Que fais-tu, de quoi es-tu diplômé(e), à quoi ressemble ton quotidien ?
Je me consacre à la réhabilitation des personnes, que ce soit pour des douleurs dans différentes parties du corps ou pour celles qui, par exemple, ont chuté ou ont subi des accidents de la route, de travail, ou qui nécessitent un traitement post-opératoire.
Je te raconte que je suis arrivé dans ce pays et que je me suis consacré à mes études. J'ai plusieurs diplômes, comme assistant en physiothérapie, en massothérapie, assistant médical, spécialiste complet, en immobilier, en assurance vie (0214), en électrocardiographie, licence de sécurité D, G, W, entraîneur personnel et notaire public.
!!!Fille!!!, mais as-tu eu le temps de faire autre chose que d'étudier ?
Jajajaja. Eh bien, oui. Regarde, le savoir ne prend pas de place et ici il faut avoir des "papiers" pour tout. Bien sûr, malgré le fait que j'ai toutes ces licences actives, je me consacre davantage à la réhabilitation. En fait, j'ai un centre de thérapie physique qui s'appelle M&M Rehabilitation Center, situé au 10250 SW 56 St, à Miami.

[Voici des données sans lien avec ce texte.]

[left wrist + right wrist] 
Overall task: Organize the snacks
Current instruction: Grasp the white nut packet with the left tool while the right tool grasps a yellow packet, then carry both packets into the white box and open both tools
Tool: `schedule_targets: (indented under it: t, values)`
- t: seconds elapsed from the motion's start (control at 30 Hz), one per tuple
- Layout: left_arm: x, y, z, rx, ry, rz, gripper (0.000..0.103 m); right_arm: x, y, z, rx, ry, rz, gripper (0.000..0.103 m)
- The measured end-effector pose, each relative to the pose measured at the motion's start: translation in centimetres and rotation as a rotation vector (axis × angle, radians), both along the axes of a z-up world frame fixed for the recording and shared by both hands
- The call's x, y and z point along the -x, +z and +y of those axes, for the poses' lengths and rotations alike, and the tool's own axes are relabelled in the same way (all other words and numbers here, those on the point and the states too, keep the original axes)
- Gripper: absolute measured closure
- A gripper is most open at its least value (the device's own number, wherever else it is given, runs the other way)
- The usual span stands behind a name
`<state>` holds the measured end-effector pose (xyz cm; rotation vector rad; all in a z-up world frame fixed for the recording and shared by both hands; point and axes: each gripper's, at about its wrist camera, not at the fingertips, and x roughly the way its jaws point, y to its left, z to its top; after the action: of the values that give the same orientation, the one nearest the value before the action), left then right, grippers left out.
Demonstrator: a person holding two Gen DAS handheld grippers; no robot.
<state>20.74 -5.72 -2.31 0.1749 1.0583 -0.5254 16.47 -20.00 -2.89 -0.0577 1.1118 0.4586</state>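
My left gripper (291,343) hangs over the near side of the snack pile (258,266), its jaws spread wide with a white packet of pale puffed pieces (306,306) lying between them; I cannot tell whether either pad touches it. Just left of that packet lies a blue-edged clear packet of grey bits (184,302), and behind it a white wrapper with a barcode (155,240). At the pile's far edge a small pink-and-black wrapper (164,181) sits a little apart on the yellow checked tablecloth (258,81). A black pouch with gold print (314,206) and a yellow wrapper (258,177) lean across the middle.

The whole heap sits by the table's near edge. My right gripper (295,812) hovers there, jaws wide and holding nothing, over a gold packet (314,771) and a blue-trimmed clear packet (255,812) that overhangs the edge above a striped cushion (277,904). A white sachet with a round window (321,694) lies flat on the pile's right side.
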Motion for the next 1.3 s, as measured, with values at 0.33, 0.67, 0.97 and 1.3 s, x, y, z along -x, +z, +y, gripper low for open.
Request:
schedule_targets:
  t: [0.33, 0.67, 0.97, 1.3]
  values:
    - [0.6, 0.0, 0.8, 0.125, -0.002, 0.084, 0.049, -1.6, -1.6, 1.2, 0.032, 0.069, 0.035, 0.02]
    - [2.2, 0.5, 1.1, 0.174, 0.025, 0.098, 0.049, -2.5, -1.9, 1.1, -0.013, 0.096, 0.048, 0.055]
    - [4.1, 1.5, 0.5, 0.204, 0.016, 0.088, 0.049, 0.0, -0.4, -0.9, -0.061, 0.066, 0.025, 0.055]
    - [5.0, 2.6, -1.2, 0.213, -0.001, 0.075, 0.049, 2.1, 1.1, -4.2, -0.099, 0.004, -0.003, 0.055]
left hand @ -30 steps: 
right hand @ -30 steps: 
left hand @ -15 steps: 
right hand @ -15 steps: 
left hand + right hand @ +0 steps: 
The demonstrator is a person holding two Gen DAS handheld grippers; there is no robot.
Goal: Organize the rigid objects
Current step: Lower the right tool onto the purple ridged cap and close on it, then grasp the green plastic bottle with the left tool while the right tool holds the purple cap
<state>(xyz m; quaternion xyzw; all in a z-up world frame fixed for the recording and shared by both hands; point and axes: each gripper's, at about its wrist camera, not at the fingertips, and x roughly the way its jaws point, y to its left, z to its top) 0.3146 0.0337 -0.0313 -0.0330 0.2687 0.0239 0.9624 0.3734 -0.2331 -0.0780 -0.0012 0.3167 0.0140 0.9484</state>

Mes journées, comme tu as pu le voir, sont très chargées, que ce soit en tant que thérapeute ou en tant qu'administratrice, comme mère et comme épouse. Ce n'est un secret pour personne que gérer une entreprise n'est pas facile, surtout quand il y a plusieurs activités à la fois. Mais je te dis que je n'ai pas qu'une seule entreprise. J'ai une société de sécurité, Reinforced Security Services, avec laquelle j'offre des services de gardes de sécurité dans toute installation qui en a besoin.
Je possède également une entreprise de nettoyage, Shine Bright 305, où nous offrons des services uniquement aux centres commerciaux.
Un autre secteur que je gère est la vente de propriétés à usage personnel ou commercial et, comme cela me semble insuffisant, je vends également des assurances vie.
Ne me demande pas comment je peux porter tant de choses, parce que je ne le sais pas. Je le fais juste, c'est tout !
Jamais, dans toute ma vie professionnelle, je n'avais conversé avec une ancienne athlète aussi compétente et tenace. Réellement, Migsey Dusu est une "petite perle".
Quand es-tu arrivé aux États-Unis et par quel moyen ?
Je suis arrivé en 2005. Je suis entré directement au Mexique et, par la frontière, de Reinosa vers les États-Unis.
Famille ? La petite fille sera-t-elle sportive ?
Je suis mariée à Mariano Leyva, ancien entraîneur de l'équipe nationale de boxe cubaine et également ancien entraîneur de l'équipe olympique de boxe du Mexique. Il a participé aux Jeux Olympiques d'Atlanta 96 et c'est là qu'il a pris la décision de ne plus revenir à Cuba. Actuellement, il est professeur de Massage Thérapeutique à Praxis Institute et responsable du programme de Massage Thérapeutique.
Nous avons une fille de 11 ans qui, malgré le fait d'être la fille de parents athlètes, aime l'art. Notre princesse s'appelle Katherine Mariana Leyva Dusu. Elle a commencé à poser pour des photos à l'âge de deux ans jusqu'à huit ans ; nous avons dû nous arrêter à cause de la covid, et aujourd'hui, elle chante, joue du piano et du clarinette.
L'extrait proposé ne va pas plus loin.